Each line that contains "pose" needs to be copied from the listing.

=== SOURCE DATA ===

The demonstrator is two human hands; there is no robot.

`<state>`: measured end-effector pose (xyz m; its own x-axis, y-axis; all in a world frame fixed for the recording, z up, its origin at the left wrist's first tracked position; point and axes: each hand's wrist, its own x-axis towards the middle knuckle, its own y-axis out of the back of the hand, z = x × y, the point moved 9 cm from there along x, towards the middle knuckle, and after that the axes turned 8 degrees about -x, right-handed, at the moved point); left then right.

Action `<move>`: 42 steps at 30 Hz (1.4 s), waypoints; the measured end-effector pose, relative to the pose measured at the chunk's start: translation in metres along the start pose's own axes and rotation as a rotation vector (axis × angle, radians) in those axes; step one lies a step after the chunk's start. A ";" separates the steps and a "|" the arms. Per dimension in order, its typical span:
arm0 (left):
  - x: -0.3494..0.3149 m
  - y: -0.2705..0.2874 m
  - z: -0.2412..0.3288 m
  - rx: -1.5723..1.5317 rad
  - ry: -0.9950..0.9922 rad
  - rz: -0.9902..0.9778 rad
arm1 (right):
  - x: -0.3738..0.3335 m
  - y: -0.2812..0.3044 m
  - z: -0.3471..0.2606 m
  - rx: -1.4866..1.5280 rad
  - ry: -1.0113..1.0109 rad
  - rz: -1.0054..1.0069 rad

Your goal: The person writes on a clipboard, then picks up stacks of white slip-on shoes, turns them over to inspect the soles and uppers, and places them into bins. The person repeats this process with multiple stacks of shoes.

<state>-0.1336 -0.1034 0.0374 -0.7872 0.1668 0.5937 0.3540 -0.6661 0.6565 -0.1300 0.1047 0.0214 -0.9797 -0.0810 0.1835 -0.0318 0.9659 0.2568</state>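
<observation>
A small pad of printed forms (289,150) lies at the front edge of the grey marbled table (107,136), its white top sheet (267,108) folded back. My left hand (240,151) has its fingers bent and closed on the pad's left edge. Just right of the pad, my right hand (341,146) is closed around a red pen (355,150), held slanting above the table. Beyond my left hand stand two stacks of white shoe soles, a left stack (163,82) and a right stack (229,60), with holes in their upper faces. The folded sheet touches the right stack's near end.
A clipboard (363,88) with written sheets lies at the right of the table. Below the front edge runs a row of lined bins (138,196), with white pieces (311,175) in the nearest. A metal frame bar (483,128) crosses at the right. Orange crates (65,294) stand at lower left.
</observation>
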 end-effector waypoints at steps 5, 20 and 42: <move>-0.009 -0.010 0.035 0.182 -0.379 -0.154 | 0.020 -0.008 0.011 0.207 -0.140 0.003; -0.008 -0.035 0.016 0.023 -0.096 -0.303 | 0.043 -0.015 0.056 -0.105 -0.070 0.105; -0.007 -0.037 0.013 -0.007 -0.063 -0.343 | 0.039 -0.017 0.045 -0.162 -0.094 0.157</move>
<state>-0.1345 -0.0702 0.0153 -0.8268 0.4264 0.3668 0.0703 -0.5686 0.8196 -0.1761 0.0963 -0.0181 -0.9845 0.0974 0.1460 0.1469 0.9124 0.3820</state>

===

> **SOLUTION FOR THIS EXERCISE**:
`<state>`: measured end-effector pose (xyz m; its own x-axis, y-axis; all in a world frame fixed for the recording, z up, its origin at the left wrist's first tracked position; point and axes: each hand's wrist, its own x-axis towards the middle knuckle, its own y-axis out of the back of the hand, z = x × y, the point moved 9 cm from there along x, towards the middle knuckle, and after that the axes turned 8 degrees about -x, right-handed, at the moved point); left then right.
Action `<move>`: 42 steps at 30 Hz (1.4 s), waypoints; the measured end-effector pose, relative to the pose measured at the chunk's start: translation in metres along the start pose's own axes and rotation as a rotation vector (axis × angle, radians) in those axes; step one lies a step after the chunk's start. A ";" separates the steps and a "|" the arms. Per dimension in order, its typical span:

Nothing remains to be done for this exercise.